Marjorie Taylor Greene is no intellectual giant. But she knows what she's doing. These days she has taken to calling Joe Biden's government a "regime." Greg Sargent writes:
No U.S. lawmaker rhapsodizes about political violence as enthusiastically as Rep. Marjorie Taylor Greene. On Saturday, the Georgia Republican raged: “Democrats want Republicans dead, and they’ve already started the killings.” After the FBI search of Donald Trump’s Mar-a-Lago resort, Greene suggested the United States is embroiled in “civil war.”
The term “regime” is a mainstay of Greene’s political vocabulary, and right-wing authoritarian nationalists in Congress and the media are using it more and more prominently. Understanding the term is essential to grasping what’s happening with today’s MAGA-fied right and why some experts fear we may be hurtling toward rising political violence and instability.
Greene is on the leading edge of this trend. After the Mar-a-Lago search, she suggested that only “countries during civil war” typically see such “rogue” behavior by the state. Soon after, the term “regime” quickly became central to the right’s Mar-a-Lago narrative as a way to express that thought.

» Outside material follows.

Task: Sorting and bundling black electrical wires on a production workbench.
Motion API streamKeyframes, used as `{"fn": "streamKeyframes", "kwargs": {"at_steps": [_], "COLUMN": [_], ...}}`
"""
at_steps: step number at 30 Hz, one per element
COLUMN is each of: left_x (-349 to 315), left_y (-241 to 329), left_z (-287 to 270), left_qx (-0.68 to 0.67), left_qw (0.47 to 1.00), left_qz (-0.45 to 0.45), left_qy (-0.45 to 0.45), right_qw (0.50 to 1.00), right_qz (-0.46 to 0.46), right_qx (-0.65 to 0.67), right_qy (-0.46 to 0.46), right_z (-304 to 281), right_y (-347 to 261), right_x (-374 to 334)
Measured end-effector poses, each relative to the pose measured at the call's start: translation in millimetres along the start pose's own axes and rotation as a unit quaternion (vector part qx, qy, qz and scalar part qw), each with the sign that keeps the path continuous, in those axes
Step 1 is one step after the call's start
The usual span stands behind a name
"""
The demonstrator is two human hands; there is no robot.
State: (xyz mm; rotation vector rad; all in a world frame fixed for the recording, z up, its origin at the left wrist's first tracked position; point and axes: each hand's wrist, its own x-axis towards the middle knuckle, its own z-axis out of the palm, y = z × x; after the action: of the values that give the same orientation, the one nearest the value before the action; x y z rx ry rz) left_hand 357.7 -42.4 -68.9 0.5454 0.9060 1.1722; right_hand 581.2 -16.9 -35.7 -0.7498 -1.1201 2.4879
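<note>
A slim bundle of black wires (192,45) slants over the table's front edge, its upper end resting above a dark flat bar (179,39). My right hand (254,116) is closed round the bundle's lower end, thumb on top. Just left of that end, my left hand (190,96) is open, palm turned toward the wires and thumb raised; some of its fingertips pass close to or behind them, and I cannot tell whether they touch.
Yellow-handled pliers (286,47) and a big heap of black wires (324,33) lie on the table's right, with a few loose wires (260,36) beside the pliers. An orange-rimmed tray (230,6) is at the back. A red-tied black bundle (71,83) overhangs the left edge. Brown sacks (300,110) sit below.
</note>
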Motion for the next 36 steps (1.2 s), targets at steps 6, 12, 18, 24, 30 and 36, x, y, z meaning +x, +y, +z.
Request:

The January 6th insurrection failed. But Greene is a sign that another insurrection is coming:
It’s telling that all the “regime” talk exploded after the Mar-a-Lago incident. After all, the search was authorized by a judge who saw probable cause to believe that three federal statutes may have been violated. It ended up recovering reams of classified documents that Trump hoarded, after his own lawyers suggested to investigators that none remained.
To call this the work of the Biden “regime” is really to say that the act of applying the law to Trump will be treated as fundamentally illegitimate. When Greene claims this is the stuff of civil wars and rogue regimes, she really means that holding Trump accountable to the law should be regarded by his supporters as an act of war.
What's going on?
Conservatism scholar Joshua Tait explains how this works in his etymology of the “regime” term for the Bulwark. The word, Tait notes, is meant to invoke a sense that a range of U.S. institutions — the administrative state, the media, universities, etc. — have been irredeemably captured by the left, creating a “regime” that in some vague sense exercises hidden but tyrannical control.
As Tait writes, in this formulation, Trump is the tribune of “the people” — selectively defined — who is waging war on their behalf against this disguised tyranny. The “regime” has fought back with more oppression, which proves the truth of the original formulation in a conveniently self-reinforcing loop.
“What do people ultimately do to regimes?” Tait asks rhetorically. “They topple them.” To call the legitimately elected Biden administration “the regime,” Tait argues, “is an implicit call to overthrow it.”
Steven Levitsky, a scholar of democratic breakdown, sees this as roughly analogous to Latin American countries in which the concerted delegitimization of elected governments was followed by coups.
“To call a democratically elected government a ‘regime’ is to deliberately undermine its legitimacy and justify authoritarian and violent acts against it,” Levitsky tells me.
The mainstreaming of the term among Republicans bodes badly for what’s to come, Levitsky warns. This comes after a large swath of Republicans went all in with Trump’s efforts to overturn the 2020 election and then with placing him beyond accountability for the mob’s coup attempt, and as political violence is increasingly glorified in GOP politics.
Now the term “regime” is being employed strategically to justify the further abandonment of democracy, Levitsky notes: “This is clear evidence that a big sector of the party is now on authoritarian terrain.”
It's tempting to see Taylor Greene as an airhead -- because, in some ways, she is. But she is also very dangerous.